19. Juni 2024

Von den Zeitereignissen zurechtgeformt: Interview mit Joachim Wittstock, dem „Heimweltautor“

Ende April kam das neue Buch „Das erfuhr ich unter Menschen“, eine romanhafte Chronik, von Joachim Wittstock heraus, das er bei den Deutschen Literaturtagen am 29. April in Reschitza vorstellte. Anlass genug, um mit dem 1939 in Hermannstadt geborenen Autor ein Interview zu führen. Joachim Wittstock hat über zwanzig Bücher veröffentlicht, Gedichte, aber vor allem Prosa, außerdem etliche literaturwissenschaftliche Werke. Zudem übersetzte er aus dem Rumänischen und sogar aus dem Siebenbürgisch-Sächsischen und gab die Schriften seines Vaters, des bekannten Romanciers Erwin Wittstock, heraus. Vor allem interessierte ihn jedoch „die Übertragung von Seinsumständen und Lebensvorgängen in Sprache“, wie er es selbst formulierte. Das folgende Gespräch führte Edith Ottschofski.
Sie haben in diesem Jahr bei den Literaturtagen in Reschitza Ihr druckfrisches Buch vorgestellt, die romanhafte Chronik siebenbürgischer Schicksale: „Das erfuhr ich unter Menschen“, erschienen im Schiller Verlag, Bonn-Hermannstadt. Warum haben Sie sich für den „chronikalischen Realismus” entschieden, um Ihre Formulierung zu benutzen?

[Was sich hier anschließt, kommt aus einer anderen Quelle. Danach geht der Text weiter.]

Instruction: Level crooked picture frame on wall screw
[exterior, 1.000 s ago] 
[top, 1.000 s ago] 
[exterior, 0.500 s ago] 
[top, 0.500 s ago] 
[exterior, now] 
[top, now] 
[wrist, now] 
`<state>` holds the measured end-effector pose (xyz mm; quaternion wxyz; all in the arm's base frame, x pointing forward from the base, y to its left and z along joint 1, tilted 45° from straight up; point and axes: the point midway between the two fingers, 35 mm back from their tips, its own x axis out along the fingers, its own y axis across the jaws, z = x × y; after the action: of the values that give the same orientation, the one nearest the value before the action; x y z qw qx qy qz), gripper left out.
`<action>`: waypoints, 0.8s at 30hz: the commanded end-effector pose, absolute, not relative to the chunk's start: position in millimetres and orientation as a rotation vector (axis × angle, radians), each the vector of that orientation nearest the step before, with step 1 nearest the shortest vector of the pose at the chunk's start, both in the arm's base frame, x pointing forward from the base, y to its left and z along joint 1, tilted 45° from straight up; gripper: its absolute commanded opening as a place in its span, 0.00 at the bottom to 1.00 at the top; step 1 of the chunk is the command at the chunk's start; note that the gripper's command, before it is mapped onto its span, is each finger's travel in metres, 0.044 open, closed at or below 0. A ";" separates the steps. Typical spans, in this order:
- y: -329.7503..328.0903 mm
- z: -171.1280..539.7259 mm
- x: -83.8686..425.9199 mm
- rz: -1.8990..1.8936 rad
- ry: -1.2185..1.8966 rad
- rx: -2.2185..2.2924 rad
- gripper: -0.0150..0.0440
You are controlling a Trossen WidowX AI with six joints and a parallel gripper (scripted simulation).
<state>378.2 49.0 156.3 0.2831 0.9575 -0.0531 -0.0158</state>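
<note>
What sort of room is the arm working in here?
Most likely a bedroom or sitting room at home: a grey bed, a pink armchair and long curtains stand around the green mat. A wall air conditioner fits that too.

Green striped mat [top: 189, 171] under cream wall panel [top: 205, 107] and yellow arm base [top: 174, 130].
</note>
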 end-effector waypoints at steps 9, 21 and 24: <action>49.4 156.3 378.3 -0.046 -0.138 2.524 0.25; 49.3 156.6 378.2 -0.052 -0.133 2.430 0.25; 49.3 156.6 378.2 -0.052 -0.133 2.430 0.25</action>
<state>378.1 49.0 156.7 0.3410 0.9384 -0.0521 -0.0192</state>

Will man literarische Phantastereien vermeiden, falsche Gewichtungen in der Komposition und Einzelepisode, will man albernen Verzerrungen und gewagten Erfindungen aus dem Weg gehen – wie man sie aus der Lektüre kennt und auch im Rückblick auf eigene Missgriffe beklagt –, tut man gut, sich auf die Schilderung von tatsächlich Geschehenem einzustellen sowie aufs Porträtieren von Personen, denen man begegnet ist oder die man hat treffen können. Ein Abstand zwischen dem chronikalisch hundertprozentig Verbürgten und dem literarisch angelegten Vorstellungsbild bleibt dennoch erhalten, wie sehr man sich als Berichterstatter, als Erzähler auch auf Dokumentationsmaterial stützen mag, und die Zugehörigkeit zur Belletristik wird dadurch einigermaßen gesichert.

Sie haben unter anderem als Bibliothekar gearbeitet und waren bis 1999 als wissenschaftlicher Mitarbeiter des Forschungszentrums für Gesellschaftswissenschaften in Hermannstadt im Bereich Literaturwissenschaft tätig. Kommt daher Ihre Liebe zum Dokumentarischen?

Vermutlich. Vor meiner Zeit als Angestellter eines Betriebs, in dem Abhandlungen verfasst und gelehrte Kompendien gewälzt wurden, fühlte ich mich von Essays angezogen, also von Fußnoten-freien Schriften mit ihren vielen Gedankenverbindungen, und war von glanzvoller Rhetorik beeindruckt, nicht von einer ängstlich um Belege bemühten Redeweise. Das änderte sich nach und nach und verschob sich in Richtung Authentizität und Genauigkeit (ja Pedanterie, wie ich manchmal zu hören bekomme).

Der Titel des Buches stammt aus dem „Wessobrunner Gebet“? Wie kam es zu diesem Titel?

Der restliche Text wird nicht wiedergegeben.